Ann-Marie Kiser, Director of Compliance at Prelude

What Does Validation Encompass?

When validating an Electronic Data Capture (EDC) system, several essential items must be confirmed to ensure everything works as expected. This includes core software (e.g., the functionality of calculations, edit checks, audit trail, etc.) and anything built on top of that (i.e., the study build and configuration).  

Prelude validates its core software. This type of validation is considered an “operational qualification,” answering the question, “does the system work?” This validation includes the following: 

• Testing to ensure the system is adequately secured and protected from external threats. 

• Confirming all the features and functions of the system work as expected. For example, is the audit trail working properly and logging appropriately? 
• Ensuring that there are no bugs or flaws in the system. 
• Evaluating the system’s performance to ensure it can handle the data load. This includes testing how long it takes to render a form and how Prelude EDC performs when multiple people enter data simultaneously. 
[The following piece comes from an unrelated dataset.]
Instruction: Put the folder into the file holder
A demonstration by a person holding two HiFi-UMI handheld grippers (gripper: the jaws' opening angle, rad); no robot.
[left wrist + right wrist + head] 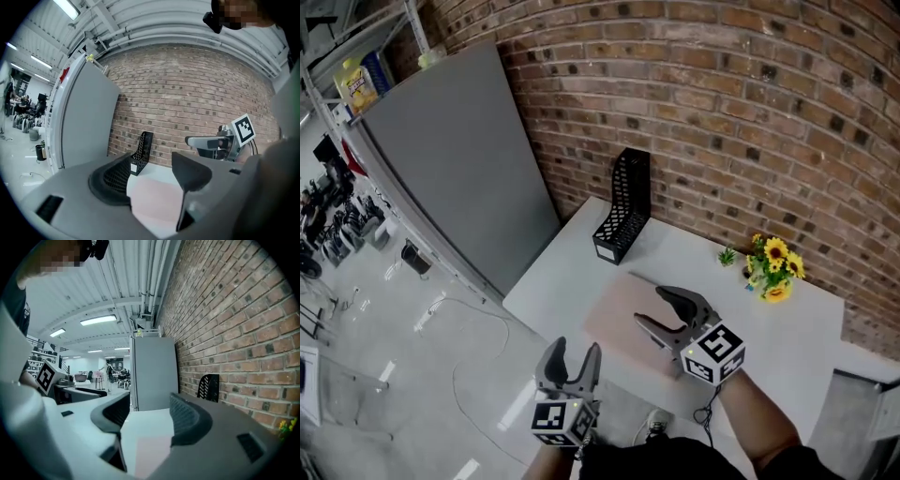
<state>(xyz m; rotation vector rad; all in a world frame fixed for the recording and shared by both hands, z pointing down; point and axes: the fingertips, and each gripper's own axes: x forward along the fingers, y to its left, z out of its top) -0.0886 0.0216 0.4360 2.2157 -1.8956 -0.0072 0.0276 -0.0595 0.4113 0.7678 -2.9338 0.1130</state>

Because Prelude EDC is a cloud-based system, an “installation qualification,” which ensures that a system was installed and configured correctly, is unnecessary. 

On the client side, clients should audit the EDC vendor before or immediately after purchase. Vendors, like Prelude, are audited through questionnaires and/or requests for information (RFI).  

After purchase, the client must have a “performance qualification,” also referred to as User Acceptance Testing (UAT). This entails validating their study build and configuration – testing their forms, field entries, edit checks, calculations, etc. Step-by-step, what does that look like? 

1. The client first builds their study using the EDC’s building tool. 
2. Now comes the first round of testing, “first-level testing”. Are all the forms built out with all fields in place? Are the edit checks and calculations working as expected? 
3. The client should create a validation document listing all tests, including edit checks and calculations. The Study Requirements Document (SRD) Field Specification found in each Prelude study is a helpful reference at this point, as it contains the as-built definition of the study database, including information about each field’s properties, edit checks, and calculations. 
4. Round two of testing, “second-level testing” also known as UAT, is next. Testers must run through all forms and fields in the study’s different user roles (e.g., as an investigator, technician, monitor, etc.). All cases, including edge cases, for edit checks and calculations must be tested.  

Prelude EDC’s Feedback tool is used to collect input from testers, allowing them to enter feedback (i.e., change requests) on any field on a study form which, if approved, can be used by study builders to make changes to the study. These data records are helpful when a regulatory authority requires UAT documentation. 

1. Second testers must sign off on UAT. 
2. The client or sponsor’s Quality Assurance (QA) team should review the validation document.
3. And finally, the client must ensure that all parties, including QA have signed off. 

Keep in mind that failures are to be expected during this process so that any problems can be corrected before going live. The validation process ensures that the Electronic Data Capture system works as intended and meets all requirements for use in both clinical research and other applications.  

Once all requirements have been met, the EDC can be considered validated. This validation process is critical as it ensures that the data gathered by the EDC is of the highest quality, accuracy, and reliability.